On NECROLOGY: “”The credits listed at the end of the film are woefully incomplete. The following is a complete breakdown of the relevant statistics regarding Necrology. Total performers: 326 (191 male, 135 female) Credited performers: 76 (53 male, 23 female) Uncredited performers: 250 (138 male, 112 female). In examining these statistics, certain patterns come immediately to mind, patterns which raise serious questions about Lawder’s integrity. Most obvious is the implied sexism of the credits.
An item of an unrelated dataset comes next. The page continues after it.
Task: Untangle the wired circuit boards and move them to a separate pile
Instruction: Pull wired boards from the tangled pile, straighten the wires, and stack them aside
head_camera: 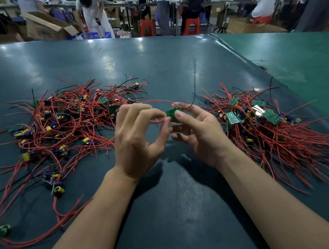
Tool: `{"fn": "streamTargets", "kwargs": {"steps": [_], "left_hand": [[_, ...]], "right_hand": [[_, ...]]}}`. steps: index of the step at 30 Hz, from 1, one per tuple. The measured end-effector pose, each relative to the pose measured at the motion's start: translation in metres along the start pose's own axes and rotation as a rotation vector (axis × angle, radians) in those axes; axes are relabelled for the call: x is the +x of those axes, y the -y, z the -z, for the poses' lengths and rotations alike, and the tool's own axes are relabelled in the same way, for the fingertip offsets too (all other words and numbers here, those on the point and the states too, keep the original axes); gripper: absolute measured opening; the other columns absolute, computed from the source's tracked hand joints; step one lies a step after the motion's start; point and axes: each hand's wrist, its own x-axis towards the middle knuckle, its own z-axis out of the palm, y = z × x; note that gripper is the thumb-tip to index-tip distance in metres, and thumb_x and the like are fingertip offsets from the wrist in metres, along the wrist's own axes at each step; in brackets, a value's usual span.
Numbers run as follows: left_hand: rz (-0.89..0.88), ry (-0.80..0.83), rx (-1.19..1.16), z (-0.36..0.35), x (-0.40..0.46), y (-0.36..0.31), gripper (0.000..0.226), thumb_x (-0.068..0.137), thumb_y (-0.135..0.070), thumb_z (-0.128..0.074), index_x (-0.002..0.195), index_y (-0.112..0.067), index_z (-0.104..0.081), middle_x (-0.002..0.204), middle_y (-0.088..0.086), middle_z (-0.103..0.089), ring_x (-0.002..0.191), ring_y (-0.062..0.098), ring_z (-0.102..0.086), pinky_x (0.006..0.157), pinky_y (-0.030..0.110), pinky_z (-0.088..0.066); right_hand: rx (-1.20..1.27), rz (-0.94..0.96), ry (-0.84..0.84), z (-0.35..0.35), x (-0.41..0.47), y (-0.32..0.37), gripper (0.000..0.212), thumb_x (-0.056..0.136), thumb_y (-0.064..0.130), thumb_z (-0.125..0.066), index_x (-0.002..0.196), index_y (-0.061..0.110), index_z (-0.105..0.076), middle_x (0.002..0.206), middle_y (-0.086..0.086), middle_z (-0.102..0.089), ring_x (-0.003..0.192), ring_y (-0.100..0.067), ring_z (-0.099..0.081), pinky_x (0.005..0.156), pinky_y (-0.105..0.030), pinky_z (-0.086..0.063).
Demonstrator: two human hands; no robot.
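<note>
A small green circuit board [173, 112] with red and black wires is held above the table [154, 65], between two wire piles. The right hand [198, 133] pinches it; the left hand [139, 138] pinches its red wire [157, 101].

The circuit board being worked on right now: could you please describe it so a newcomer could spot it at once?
On the dark green table, look between the tangled pile on the left and the tidier pile on the right. There the left hand and right hand pinch one small green board. It alone is lifted off the table.
</note>
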Motion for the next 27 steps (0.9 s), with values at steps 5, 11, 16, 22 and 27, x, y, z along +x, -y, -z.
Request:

Only 17.04% of the women in the film are credited, whereas fully 27.75% of the men receive credits.”

– Nick Barbaro, Vol. 21, No. 3, Dec. 7, 1981

GUN CRAZY
Directed by Joseph H. Lewis
USA, 1950, 1h 27min, 35mm

Thu, Apr 19: This screening followed by a panel discussion with select CinemaTexas alumni focusing on the influence of their mentor Ed Lowry
Encore screening Sun, Apr 22

“The most outstanding sequence in the whole film is the single shot bank robbery; for, if nothing else about the film were notable, this shot would make it all worthwhile and in a better known film would likely be touted the world round. Lewis sets his camera in the back seat of the car the couple is driving to a bank robbery. … By keeping the camera pointed always forward, Lewis denies us the tension-releasing effect of being able to look backward to check for ourselves. Fourteen years later, in Bande à Part, Godard was to ‘innovatively’ place his camera in the back seat of a car, watching only the backs of the heads of the couple in the front seat as they drove and talked.”

– Ed Lowry, Vol. 15, No. 3, Nov. 29, 1978.